For the data below, please report each line where the word "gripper" is found.

** PROVIDED MATERIAL follows **

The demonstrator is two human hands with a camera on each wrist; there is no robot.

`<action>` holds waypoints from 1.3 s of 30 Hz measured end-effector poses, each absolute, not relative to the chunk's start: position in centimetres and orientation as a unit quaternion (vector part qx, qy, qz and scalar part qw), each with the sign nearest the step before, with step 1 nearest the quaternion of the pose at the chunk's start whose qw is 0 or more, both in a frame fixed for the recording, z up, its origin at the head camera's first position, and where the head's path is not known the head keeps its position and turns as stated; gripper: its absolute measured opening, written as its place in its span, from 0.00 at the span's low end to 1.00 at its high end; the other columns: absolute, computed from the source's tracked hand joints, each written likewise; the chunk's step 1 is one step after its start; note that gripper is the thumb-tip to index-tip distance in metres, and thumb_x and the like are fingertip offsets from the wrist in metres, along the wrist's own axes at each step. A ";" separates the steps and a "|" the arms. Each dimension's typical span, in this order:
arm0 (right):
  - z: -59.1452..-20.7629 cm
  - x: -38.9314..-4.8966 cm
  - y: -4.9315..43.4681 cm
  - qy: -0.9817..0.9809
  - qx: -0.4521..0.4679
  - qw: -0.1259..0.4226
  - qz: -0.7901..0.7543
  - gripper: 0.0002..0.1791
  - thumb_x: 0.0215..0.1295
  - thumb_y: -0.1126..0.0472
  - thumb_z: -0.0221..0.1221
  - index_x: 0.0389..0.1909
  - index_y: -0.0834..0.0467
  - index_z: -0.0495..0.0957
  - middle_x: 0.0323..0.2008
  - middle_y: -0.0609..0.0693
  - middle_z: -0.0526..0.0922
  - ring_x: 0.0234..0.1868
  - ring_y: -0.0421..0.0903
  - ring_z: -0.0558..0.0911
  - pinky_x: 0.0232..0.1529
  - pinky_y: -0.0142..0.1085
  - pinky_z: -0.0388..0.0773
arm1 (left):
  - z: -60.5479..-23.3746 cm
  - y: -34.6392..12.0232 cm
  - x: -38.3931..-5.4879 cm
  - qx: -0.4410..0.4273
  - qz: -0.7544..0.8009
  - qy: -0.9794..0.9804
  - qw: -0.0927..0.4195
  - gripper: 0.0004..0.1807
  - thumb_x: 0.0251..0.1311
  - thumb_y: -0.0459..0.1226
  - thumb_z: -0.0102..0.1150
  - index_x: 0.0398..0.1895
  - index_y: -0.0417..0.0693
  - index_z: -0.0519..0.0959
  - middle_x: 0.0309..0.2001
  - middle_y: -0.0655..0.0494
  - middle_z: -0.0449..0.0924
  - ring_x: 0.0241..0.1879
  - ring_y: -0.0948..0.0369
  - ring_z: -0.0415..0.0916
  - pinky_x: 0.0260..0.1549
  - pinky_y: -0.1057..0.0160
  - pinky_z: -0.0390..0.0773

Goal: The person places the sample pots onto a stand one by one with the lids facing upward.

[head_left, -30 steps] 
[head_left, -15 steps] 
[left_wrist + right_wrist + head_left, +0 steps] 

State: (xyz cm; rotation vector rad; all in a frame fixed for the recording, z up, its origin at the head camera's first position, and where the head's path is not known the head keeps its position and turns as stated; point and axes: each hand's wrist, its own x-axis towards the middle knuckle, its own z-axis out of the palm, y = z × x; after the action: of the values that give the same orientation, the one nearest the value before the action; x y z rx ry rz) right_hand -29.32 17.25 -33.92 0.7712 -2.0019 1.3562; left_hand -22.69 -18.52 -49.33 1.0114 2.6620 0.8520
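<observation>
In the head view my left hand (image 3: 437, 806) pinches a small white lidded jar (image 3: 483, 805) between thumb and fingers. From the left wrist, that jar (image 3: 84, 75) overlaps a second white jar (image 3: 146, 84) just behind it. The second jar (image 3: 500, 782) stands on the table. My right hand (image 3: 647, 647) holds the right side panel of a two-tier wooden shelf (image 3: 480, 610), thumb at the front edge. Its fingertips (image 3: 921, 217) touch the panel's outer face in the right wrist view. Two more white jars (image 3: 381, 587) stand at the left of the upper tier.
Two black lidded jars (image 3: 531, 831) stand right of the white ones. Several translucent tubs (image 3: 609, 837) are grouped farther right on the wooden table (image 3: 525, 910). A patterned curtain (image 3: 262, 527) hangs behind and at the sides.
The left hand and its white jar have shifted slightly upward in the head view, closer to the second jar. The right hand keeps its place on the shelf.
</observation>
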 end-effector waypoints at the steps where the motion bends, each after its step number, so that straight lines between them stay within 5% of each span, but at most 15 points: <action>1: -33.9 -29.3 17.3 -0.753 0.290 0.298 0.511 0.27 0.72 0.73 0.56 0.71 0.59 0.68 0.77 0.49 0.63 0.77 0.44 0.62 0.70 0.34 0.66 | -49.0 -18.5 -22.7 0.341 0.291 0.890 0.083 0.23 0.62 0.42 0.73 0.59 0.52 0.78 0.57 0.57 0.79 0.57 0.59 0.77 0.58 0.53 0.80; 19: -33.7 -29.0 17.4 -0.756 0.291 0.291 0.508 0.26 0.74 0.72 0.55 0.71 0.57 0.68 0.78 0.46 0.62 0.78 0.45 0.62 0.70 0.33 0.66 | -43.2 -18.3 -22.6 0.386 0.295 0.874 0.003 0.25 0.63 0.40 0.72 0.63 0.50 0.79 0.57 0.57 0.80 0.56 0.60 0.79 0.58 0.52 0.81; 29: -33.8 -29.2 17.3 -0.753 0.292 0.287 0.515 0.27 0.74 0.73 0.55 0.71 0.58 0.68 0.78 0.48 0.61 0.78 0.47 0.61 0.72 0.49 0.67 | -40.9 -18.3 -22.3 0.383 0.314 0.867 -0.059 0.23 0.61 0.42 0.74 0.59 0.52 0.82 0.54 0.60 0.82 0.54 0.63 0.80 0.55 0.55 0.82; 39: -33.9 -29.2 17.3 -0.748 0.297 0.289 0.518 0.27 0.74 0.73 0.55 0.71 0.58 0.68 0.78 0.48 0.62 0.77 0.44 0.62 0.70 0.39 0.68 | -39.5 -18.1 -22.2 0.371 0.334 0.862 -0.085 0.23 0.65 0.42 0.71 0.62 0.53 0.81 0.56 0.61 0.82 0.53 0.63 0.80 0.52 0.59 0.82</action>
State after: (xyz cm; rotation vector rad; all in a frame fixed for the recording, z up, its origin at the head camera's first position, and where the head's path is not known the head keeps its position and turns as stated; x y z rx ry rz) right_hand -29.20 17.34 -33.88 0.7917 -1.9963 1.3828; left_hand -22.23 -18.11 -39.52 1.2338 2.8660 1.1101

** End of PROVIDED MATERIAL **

● THE COMPLETED TASK:
`<action>` holds waypoints from 1.3 s of 30 Hz measured end-effector poses, each absolute, not relative to the chunk's start: position in centimetres and orientation as a unit quaternion (vector part qx, qy, qz and scalar part qw), each with the sign nearest the step before, with step 1 nearest the quaternion of the pose at the chunk's start whose qw is 0 or more, both in a frame fixed for the recording, z up, its origin at the head camera's first position, and where the head's path is not known the head keeps its position and turns as stated; gripper: its absolute measured opening, written as its place in its span, from 0.00 at the span's low end to 1.00 at its high end; the other columns: absolute, computed from the source's tracked hand joints, each written likewise; the chunk's step 1 is one step after its start; note that gripper is the thumb-tip to index-tip distance in metres, and thumb_x and the like are fingertip offsets from the wrist in metres, along the wrist's own axes at each step. A ";" separates the steps and a "|" the arms. Each dimension's typical span, in this order:
  - gripper: 0.0002..0.1791
  - gripper: 0.0004..0.1807

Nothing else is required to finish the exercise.